A recent report by McKinsey found that in 15 of the U.S. economy’s 17 sectors, companies with more than 1,000 employees store, on average, over 235 terabytes of data, more data than is contained in the U.S. Library of Congress. Evidently, there’s a swarm of activity around a new crop of Big Data tools like Hadoop, that can deal with huge amounts of data. The opportunity to identify patterns reaches far beyond single view of datasets. Firms are looking for tools that depend on massive datasets containing not only financial details for transactions, but IP addresses, browser information, and other technical data that will help these companies refine models to predict, identify, and analyze.
Take the case of something like the Financial Intelligence Unit established by the Ministry of Finance. It aims to track trillions of transactions flowing through various Banks, Financial Institutions, Payment Gateways etc. to parse them and look for anomalous transactions or ‘outliers’.
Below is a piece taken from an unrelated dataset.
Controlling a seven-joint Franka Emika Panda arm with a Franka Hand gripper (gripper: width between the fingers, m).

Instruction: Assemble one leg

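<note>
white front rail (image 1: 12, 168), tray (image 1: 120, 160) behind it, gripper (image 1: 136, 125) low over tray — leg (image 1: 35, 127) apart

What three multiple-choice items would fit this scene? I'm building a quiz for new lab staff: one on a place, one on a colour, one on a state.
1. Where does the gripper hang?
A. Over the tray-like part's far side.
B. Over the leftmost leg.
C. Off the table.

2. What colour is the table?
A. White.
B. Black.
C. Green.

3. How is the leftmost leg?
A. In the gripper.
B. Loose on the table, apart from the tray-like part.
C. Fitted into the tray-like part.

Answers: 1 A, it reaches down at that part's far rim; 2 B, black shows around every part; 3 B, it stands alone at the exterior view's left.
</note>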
The Financial Intelligence unit’s objective is to track and control activities like money laundering, corrupt practices in the financial sector and prevent black money transfers. Obviously, this means that the technology needs to grapple with humongous datasets right from extracting, loading, transformation, storage, analytical processing and reporting. And when we mean analytical processing, it means some heavy duty statistical analysis which require numerous computations to be happening at the back end. Obviously, the department needs something like Big Data capability in this regard.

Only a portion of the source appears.